March 29, 2011 - 8:10pm
Pangea Piercing re-opens in new location
BY LAUREN SLUTSKY
Students looking to get a tongue or belly button piercing can now look no further than East Liberty Street.
Pangea Piercing reopened for business on Jan. 31 at its new location at 211 East Liberty St.
According to j.c.potts, who manages Pangea and calls himself the “captain,” there were many factors that contributed to the move.
He cited the CVS/pharmacy that is scheduled to open next to Pangea’s previous location on State Street and said the construction would have negatively affected business.
There has also been a push for smaller, private boutiques and stores to move toward Main Street, potts said.
“The powers around here want State Street to become all large corporate restaurants and stores,” potts said.
The artists who work at Pangea — which opened in 1999 — also wanted more space and a building that reflected the type of work they do. Together, they came up with a new design in collaboration with Ann Arbor-based company PLY Architecture & Design.

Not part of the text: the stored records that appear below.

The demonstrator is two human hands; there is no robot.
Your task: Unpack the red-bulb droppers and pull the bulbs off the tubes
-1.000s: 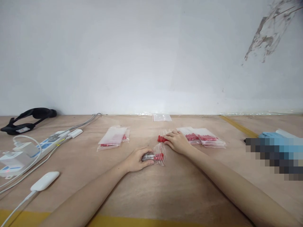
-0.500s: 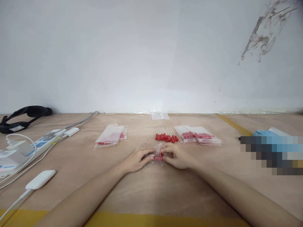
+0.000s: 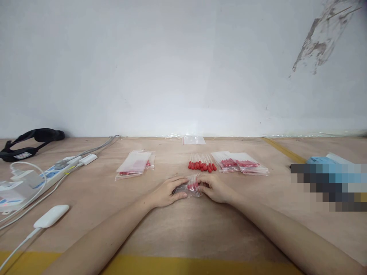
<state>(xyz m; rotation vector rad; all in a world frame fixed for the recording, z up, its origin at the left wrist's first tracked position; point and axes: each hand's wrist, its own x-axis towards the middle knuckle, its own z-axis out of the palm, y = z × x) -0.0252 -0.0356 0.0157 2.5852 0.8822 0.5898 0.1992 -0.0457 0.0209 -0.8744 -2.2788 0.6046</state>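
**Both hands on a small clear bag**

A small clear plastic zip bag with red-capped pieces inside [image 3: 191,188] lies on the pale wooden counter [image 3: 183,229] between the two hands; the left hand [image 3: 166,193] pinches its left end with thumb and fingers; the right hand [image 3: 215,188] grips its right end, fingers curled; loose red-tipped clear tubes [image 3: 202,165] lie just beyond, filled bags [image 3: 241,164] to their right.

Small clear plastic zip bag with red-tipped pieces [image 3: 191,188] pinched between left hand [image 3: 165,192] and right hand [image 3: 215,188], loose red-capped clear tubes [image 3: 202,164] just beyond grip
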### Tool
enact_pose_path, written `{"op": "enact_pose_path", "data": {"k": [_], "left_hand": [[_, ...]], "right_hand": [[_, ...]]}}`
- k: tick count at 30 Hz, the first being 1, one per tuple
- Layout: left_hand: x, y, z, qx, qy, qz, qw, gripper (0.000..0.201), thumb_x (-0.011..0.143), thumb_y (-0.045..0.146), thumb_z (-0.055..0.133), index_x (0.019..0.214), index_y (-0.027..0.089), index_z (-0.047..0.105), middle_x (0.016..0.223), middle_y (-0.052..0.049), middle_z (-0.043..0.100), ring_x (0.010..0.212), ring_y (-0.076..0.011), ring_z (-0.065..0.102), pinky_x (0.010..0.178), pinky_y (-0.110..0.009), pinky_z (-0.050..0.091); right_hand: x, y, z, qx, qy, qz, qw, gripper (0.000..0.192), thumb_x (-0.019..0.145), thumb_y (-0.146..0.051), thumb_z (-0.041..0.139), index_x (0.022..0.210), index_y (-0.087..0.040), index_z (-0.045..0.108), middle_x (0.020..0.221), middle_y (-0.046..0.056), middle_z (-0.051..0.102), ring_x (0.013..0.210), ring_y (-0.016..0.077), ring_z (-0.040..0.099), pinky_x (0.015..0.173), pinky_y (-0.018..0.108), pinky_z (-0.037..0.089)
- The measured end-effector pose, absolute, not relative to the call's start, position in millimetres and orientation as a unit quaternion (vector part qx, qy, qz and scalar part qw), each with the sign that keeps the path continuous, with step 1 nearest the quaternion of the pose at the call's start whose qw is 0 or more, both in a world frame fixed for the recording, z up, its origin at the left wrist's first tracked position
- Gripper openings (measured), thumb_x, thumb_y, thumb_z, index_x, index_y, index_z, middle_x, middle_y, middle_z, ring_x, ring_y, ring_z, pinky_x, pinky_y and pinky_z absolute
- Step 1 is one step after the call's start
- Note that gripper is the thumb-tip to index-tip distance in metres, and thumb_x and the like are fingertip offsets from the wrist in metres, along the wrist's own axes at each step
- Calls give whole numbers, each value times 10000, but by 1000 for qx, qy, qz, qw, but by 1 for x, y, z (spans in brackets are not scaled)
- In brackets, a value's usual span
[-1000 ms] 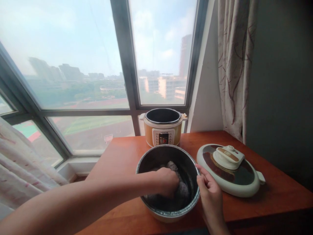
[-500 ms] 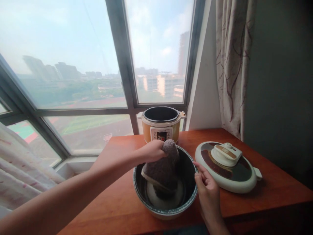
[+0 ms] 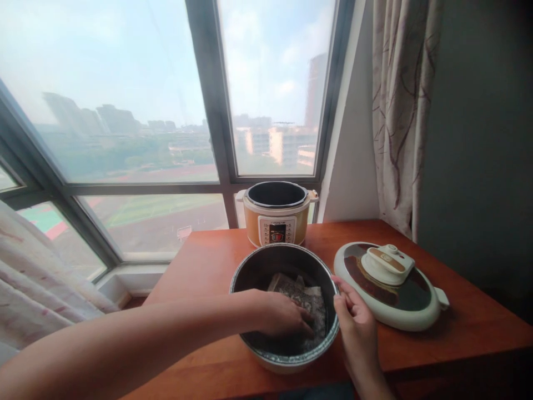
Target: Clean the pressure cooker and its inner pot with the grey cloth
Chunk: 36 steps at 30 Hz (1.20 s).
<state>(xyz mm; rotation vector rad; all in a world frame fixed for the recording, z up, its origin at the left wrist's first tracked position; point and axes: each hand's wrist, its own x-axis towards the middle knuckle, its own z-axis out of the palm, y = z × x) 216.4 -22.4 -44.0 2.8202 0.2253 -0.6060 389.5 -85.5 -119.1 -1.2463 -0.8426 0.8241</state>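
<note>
Head view, the only one: left hand (image 3: 287, 319) reaches down inside the dark inner pot (image 3: 250, 272), its fingers spread flat and pressing a grey cloth (image 3: 306, 300) against the pot's bottom. Right hand (image 3: 356, 322) steadies the pot from the right, fingers curled together over the rim. The pot stands at the near edge of the wooden table (image 3: 200, 266). Behind it, at the far edge by the window, is the orange cooker body (image 3: 277, 222), open and lidless. The cooker's lid (image 3: 391, 283) lies flat on the table toward the right edge, just beside the pot and the right hand.

Risk, as I judge it: the pot sits very close to the near edge, so a hard push with the cloth could slide or tip it off the table if the right hand's hold on the rim loosens. A wide sweep of the right elbow might also knock the lid.

Against half a second ago, the cloth is no longer lifted above the rim in a bunched lump; it now lies spread on the bottom under the left hand. The right hand's place on the rim is unchanged.
</note>
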Motion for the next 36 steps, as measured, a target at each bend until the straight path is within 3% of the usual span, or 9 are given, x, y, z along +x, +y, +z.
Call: {"op": "enact_pose_path", "data": {"k": [4, 6, 10, 13, 16, 19, 27, 32, 36], "left_hand": [[215, -13, -53, 972, 115, -176, 109, 502, 927, 175, 474, 1375, 386, 563, 1502, -16, 527, 1239, -301, 609, 904, -419, 517], [217, -8, -55, 969, 148, -180, 83, 512, 915, 180, 497, 1378, 391, 558, 1484, -36, 546, 1154, -321, 656, 820, -428, 542], [219, 3, -54, 946, 234, -222, 30, 512, 853, 211, 581, 1363, 265, 581, 1294, -147, 671, 1017, -355, 701, 771, -446, 565], [218, 5, -54, 917, 319, -240, 21, 438, 787, 226, 646, 1220, 167, 670, 1070, -187, 744, 921, -350, 721, 777, -448, 572], [218, 2, -56, 899, 356, -252, 29, 343, 724, 205, 692, 1058, 143, 732, 972, -194, 759, 881, -337, 729, 763, -413, 579], [219, 0, -55, 889, 379, -252, 47, 293, 728, 224, 675, 993, 122, 748, 978, -205, 758, 882, -351, 730, 739, -412, 586], [241, 3, -50, 877, 417, -218, 98, 384, 798, 296, 593, 1127, 133, 705, 1093, -193, 741, 965, -330, 716, 761, -372, 570], [251, -4, -57, 902, 333, -223, 161, 459, 741, 228, 653, 1199, 231, 688, 1182, -117, 719, 1034, -303, 696, 858, -380, 556], [229, -1, -63, 929, 173, -190, 267, 442, 628, 36, 621, 981, 270, 748, 1194, -21, 726, 1186, -281, 639, 1008, -401, 516]], "right_hand": [[389, -86, -118, -546, -373, 359, 659, 498, 799, -421, 661, 1212, -145, 684, 652, -22, 548, 601, 149, 467, 615, 266, 415], [389, -86, -118, -542, -373, 366, 658, 493, 795, -419, 663, 1210, -153, 683, 659, -27, 543, 589, 140, 444, 589, 259, 397], [387, -87, -117, -545, -361, 370, 661, 504, 780, -426, 672, 1202, -150, 680, 664, -40, 516, 568, 121, 392, 546, 244, 358], [387, -86, -118, -541, -355, 375, 664, 504, 782, -432, 674, 1198, -147, 680, 676, -36, 523, 576, 120, 388, 558, 247, 361], [389, -85, -118, -541, -348, 376, 667, 486, 785, -447, 678, 1169, -150, 689, 660, -40, 509, 609, 133, 417, 612, 258, 396], [389, -84, -116, -544, -347, 374, 666, 487, 788, -464, 674, 1156, -146, 690, 659, -41, 487, 629, 140, 429, 632, 264, 411], [384, -88, -112, -558, -394, 360, 636, 552, 786, -441, 646, 1237, -124, 676, 618, -63, 386, 545, 122, 353, 520, 254, 341], [382, -86, -121, -562, -386, 343, 647, 480, 819, -429, 619, 1189, -134, 700, 638, -46, 438, 566, 127, 389, 541, 254, 358], [380, -84, -121, -554, -376, 346, 658, 473, 828, -431, 624, 1198, -144, 686, 667, -41, 474, 587, 127, 405, 571, 251, 379]]}}
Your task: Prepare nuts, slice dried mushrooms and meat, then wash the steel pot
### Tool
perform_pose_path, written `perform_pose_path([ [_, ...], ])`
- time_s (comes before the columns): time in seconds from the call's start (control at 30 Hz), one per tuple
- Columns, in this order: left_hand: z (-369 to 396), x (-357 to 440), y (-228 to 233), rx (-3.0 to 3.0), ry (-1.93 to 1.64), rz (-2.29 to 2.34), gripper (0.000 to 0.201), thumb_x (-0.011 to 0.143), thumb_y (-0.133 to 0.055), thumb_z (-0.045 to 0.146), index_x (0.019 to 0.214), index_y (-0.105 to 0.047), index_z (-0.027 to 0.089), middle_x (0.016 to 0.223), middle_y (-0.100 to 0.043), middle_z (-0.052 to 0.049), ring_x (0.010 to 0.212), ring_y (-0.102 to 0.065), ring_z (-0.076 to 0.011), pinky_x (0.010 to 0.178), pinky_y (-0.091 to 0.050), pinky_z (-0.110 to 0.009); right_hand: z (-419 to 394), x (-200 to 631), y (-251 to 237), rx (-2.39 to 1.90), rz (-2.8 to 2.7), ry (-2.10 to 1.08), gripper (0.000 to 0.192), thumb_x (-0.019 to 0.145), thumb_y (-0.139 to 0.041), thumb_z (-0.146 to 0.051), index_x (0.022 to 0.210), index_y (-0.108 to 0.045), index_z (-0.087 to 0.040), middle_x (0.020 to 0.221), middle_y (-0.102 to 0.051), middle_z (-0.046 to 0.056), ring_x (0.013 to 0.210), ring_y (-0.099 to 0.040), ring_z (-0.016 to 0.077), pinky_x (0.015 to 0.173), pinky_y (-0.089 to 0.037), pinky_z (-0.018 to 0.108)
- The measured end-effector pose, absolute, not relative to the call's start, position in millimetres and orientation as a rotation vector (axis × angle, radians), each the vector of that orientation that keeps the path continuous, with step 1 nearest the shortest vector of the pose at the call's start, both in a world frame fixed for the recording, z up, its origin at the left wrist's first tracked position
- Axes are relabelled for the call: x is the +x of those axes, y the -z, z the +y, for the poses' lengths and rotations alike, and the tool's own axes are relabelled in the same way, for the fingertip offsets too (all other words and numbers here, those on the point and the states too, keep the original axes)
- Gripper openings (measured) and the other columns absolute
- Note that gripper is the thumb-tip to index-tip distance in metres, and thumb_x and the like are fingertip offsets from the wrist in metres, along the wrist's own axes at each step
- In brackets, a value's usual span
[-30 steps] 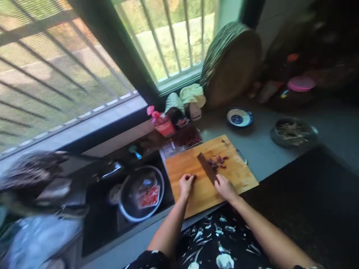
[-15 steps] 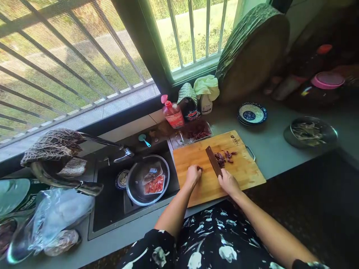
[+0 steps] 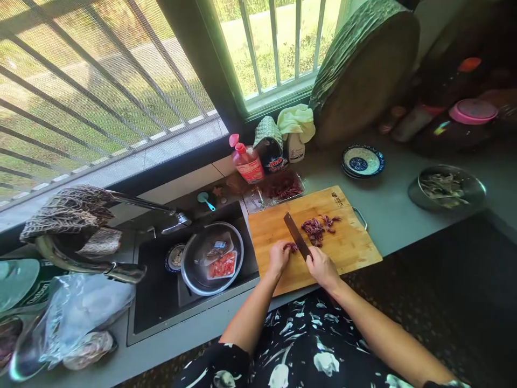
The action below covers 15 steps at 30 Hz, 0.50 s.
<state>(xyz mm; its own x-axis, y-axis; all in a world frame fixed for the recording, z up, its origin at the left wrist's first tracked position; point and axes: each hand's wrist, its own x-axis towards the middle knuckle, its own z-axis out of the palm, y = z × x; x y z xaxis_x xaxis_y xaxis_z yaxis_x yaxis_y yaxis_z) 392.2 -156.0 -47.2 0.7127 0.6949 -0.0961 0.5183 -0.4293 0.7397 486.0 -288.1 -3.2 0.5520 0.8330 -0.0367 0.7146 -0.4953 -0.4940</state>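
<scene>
While the left hand (image 3: 279, 257) stays near the board's left side, the right hand (image 3: 322, 267) has shifted left, bringing the knife (image 3: 297, 236) away from the chopped pieces (image 3: 313, 230) and up beside the dark red piece (image 3: 291, 247). Left fingers: bent, closed on that piece, which lies on the cutting board (image 3: 355, 237). Right fingers: wrapped round the knife's handle end. Blade slants up-left across the board, between the held piece and the chopped heap; contact with the held piece cannot be told at this scale. Judgement: blade and piece now sit together, so this reads as a cutting position, with the left fingertips close to the edge. Chopped heap lies apart, right of the blade. A clear tray (image 3: 286, 187) of similar dark red material stands just beyond the board.
</scene>
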Motion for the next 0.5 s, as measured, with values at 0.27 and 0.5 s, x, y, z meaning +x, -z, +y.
perform_pose_path([
  [0.27, -158, 388, 70, 2.310, -0.337, 0.723, 0.020, 0.082, -0.047, 0.023, 0.091, -0.065, 0.019, 0.097, -0.063, -0.005, 0.091, -0.057, -0.0145, 0.085, -0.045, -0.029, -281, 479, 3, -2.454, -1.329, -0.374, 0.015, 0.081, -0.036, -0.019, 0.087, -0.050, -0.017, 0.083, -0.054, 0.004, 0.069, -0.051, 0.0119, 0.057, -0.032, 0.022],
  [0.5, -156, 385, 81, 2.356, -0.385, 0.687, 0.021, 0.082, -0.046, 0.023, 0.091, -0.065, 0.019, 0.098, -0.063, -0.005, 0.093, -0.057, -0.0136, 0.086, -0.045, -0.027, -281, 478, 10, -2.440, -1.388, -0.411, 0.015, 0.082, -0.034, -0.018, 0.088, -0.047, -0.017, 0.084, -0.054, 0.004, 0.073, -0.052, 0.0127, 0.060, -0.032, 0.022],
])
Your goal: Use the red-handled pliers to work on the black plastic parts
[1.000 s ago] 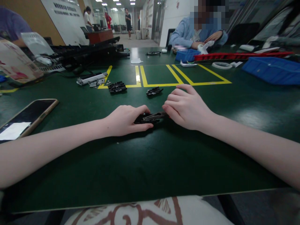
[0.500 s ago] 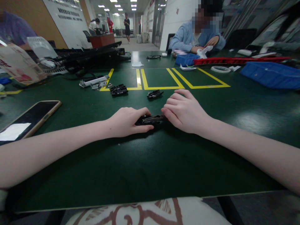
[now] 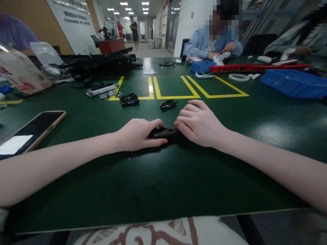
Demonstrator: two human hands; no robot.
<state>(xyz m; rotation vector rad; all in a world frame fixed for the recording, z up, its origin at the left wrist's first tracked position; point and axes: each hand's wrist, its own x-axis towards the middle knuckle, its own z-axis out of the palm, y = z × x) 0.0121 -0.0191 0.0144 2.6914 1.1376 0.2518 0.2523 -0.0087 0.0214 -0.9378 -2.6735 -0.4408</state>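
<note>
A small black plastic part with a metal strip (image 3: pixel 163 132) lies on the green table (image 3: pixel 163 183), held between both hands. My left hand (image 3: pixel 139 134) grips its left end, fingers curled over it. My right hand (image 3: pixel 198 123) presses its fingertips on the right end. Just beyond the hands lies another black part (image 3: pixel 168 104). Further left, a pair of black parts (image 3: pixel 129 99) rests by the yellow tape lines.
A phone (image 3: pixel 32 131) lies at the left. White and metal pieces (image 3: pixel 102 90) and black keyboards (image 3: pixel 94 61) sit at the back left. A blue bin (image 3: pixel 293 83) and red tray (image 3: pixel 258 68) stand at the right. A person in blue (image 3: pixel 212 42) works across the table.
Both hands stay on the black part with almost no motion. The view has tilted slightly, shifting everything a little lower in the frame.
</note>
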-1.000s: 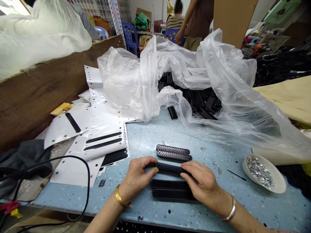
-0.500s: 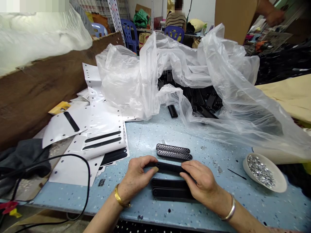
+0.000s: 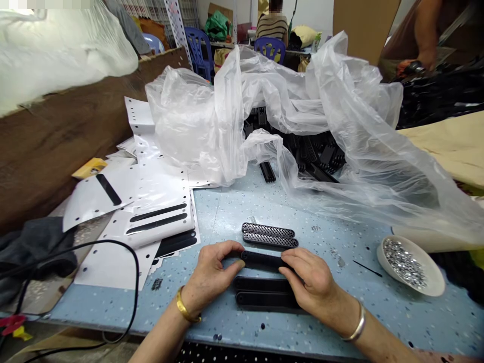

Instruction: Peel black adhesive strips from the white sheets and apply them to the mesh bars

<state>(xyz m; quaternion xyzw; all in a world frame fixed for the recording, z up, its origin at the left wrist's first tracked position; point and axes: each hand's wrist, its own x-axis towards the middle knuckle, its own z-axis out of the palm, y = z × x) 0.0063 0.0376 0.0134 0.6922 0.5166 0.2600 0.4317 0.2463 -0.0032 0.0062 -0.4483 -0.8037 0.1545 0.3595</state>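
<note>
Pinches the black bar (image 3: 261, 260) at both ends, crosswise near the front of the blue table (image 3: 217, 219). Grips its left end between thumb and finger of the left hand (image 3: 212, 268), its right end likewise with the right hand (image 3: 314, 275). Cannot tell whether fully resting on the table or slightly raised. Wears a gold bangle (image 3: 186, 305) on the left wrist, a silver bangle (image 3: 357, 322) on the right.

Has two smooth bars (image 3: 264, 301) side by side just nearer, partly hidden by the right hand, and two textured bars (image 3: 269, 232) together just beyond. Has white sheets (image 3: 111, 264) with black strips (image 3: 157, 224) piled to the left, and a bowl (image 3: 433, 269) of small silvery bits (image 3: 404, 264) well off to the right, near a thin black stick (image 3: 367, 268). Faces a crumpled clear bag (image 3: 192, 126) at the back, with black parts (image 3: 321, 151) heaped in its opening.
</note>
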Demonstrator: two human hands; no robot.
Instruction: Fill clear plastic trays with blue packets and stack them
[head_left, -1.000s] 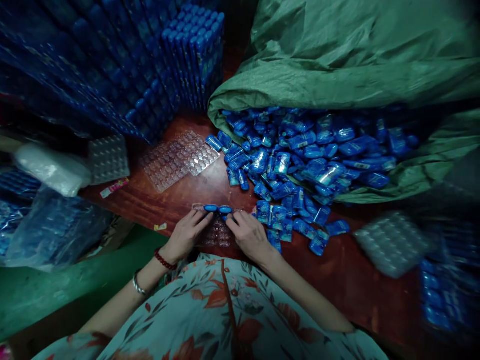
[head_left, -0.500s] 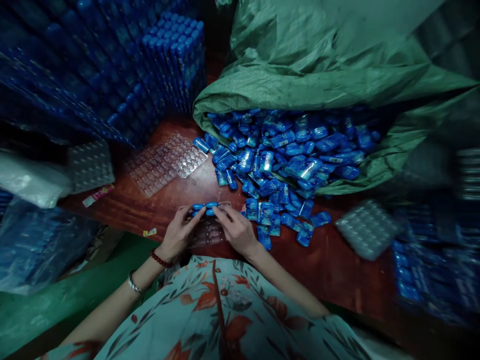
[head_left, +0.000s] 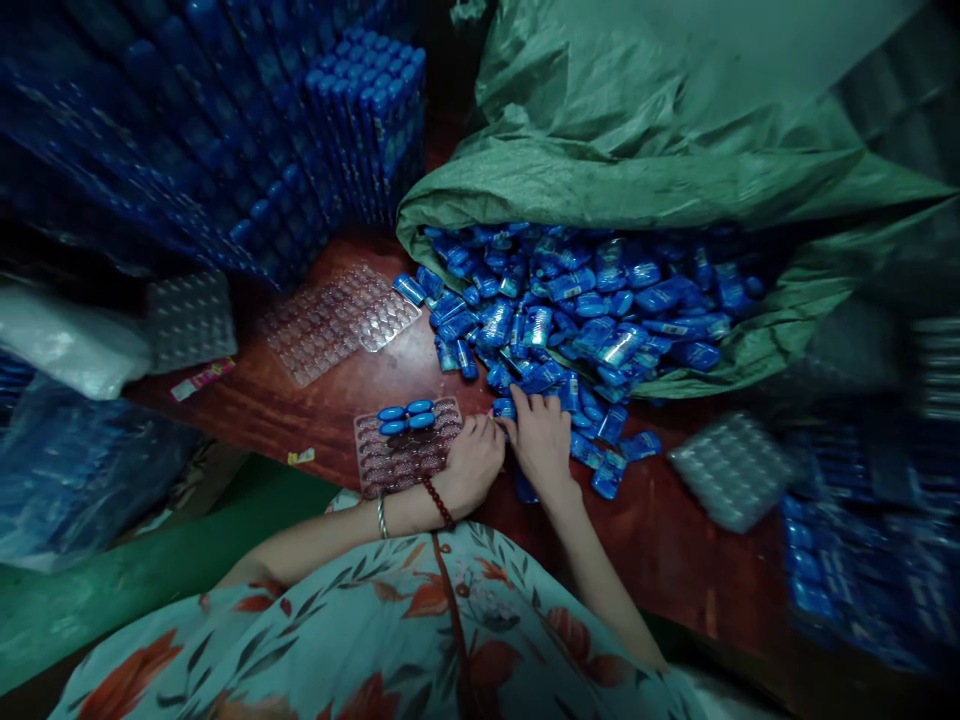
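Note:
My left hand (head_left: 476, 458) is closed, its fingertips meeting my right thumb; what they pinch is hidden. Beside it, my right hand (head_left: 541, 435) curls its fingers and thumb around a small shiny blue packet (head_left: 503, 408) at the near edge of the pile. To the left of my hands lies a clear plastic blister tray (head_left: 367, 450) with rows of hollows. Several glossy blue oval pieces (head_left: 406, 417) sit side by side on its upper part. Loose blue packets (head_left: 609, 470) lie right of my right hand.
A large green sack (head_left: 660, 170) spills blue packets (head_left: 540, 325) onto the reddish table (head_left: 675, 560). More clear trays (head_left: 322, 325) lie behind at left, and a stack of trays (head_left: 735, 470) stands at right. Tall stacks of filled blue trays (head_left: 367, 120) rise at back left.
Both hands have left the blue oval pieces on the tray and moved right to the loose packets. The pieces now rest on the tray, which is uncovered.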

Pangea offers almost any type of piercing a customer could imagine. While the most common piercing requests are for earlobes and nostrils — which cost $20 and $35 respectively — there are 43 standard procedures to choose from including tongues, eyebrows, nipples and navels. Potts said customers can be in and out within 15 minutes if they know exactly what they want.
Unlike some other piercing businesses, Pangea takes precautions when it comes to piercing sanitation. Pangea is the only piercing salon in Washtenaw County that uses sterile surgeon gloves —“the same kind used for open heart surgery,” potts said.
Most of Pangea’s clients are 18 to 30-year-old females, most likely because “guys are just not as sparkly as girls,” potts said. He added that Pangea has a “fashionable and health-conscience clientele” who buy the business’s higher-end jewelry and are interested in the health measures taken.
In order to work at Pangea, employees must have a minimum of five years of previous professional experience as a piercer or survive a two-year apprenticeship under one of Pangea’s senior piercers. Each of the five artists that work there has his or her own specialty, ranging from complicated multi-ear piercings to nasal septum piercings and wide-hole stretching.
“If Pangea was a ship, I would be the captain,” potts said. “We don’t like using terms like boss, employee or owner — we have hands, mates, souls and a captain. It is very much like the structure of a ship. We are a bit like family, and a bit like a naval vessel. We have a ship’s charter, docked at 211 East Liberty.”
Potts, who has 14 piercings of his own, said body piercings are important in his life because they helped him break out of his shy shell when he was younger.
“I am all for people changing their visual representation of themselves if it will improve their self-esteem,” he said. “If I can help people, just by making them sparklier, well, that’s what it’s all about in the end.”
While some students may get piercings to boost their confidence levels, LSA sophomores Dana Schostak and Dani Bukiet went to Pangea to raise their moral.
The two decided to get piercings after watching Michigan’s football team lose to Michigan State this year.
"We figured — why not do something fun after such an upsetting loss, so I decided to get a third hole," Schostak said.
Bukiet shared the same opinion.
"Although it was a spur-of the moment kind of thing, I have always wanted a cartilage piercing, and we were told Pangea was the best place to go on campus," Bukiet said.
Potts said he has a vision larger than just body piercing that he wants to spread with the help of his business.
“I want to have a place where people can come to share ideas and talk. It’s not just about getting sparkly,” he said. “We can come to common conclusions about human beings here. We focus so much on our differences that it leads to divisions. People are so worried about things like race, gender and sexuality that they overlook the commonalities between us. If we focus more on the commonalities, and less on the divisions, we can move forward as a species, rather than exploiting one another.”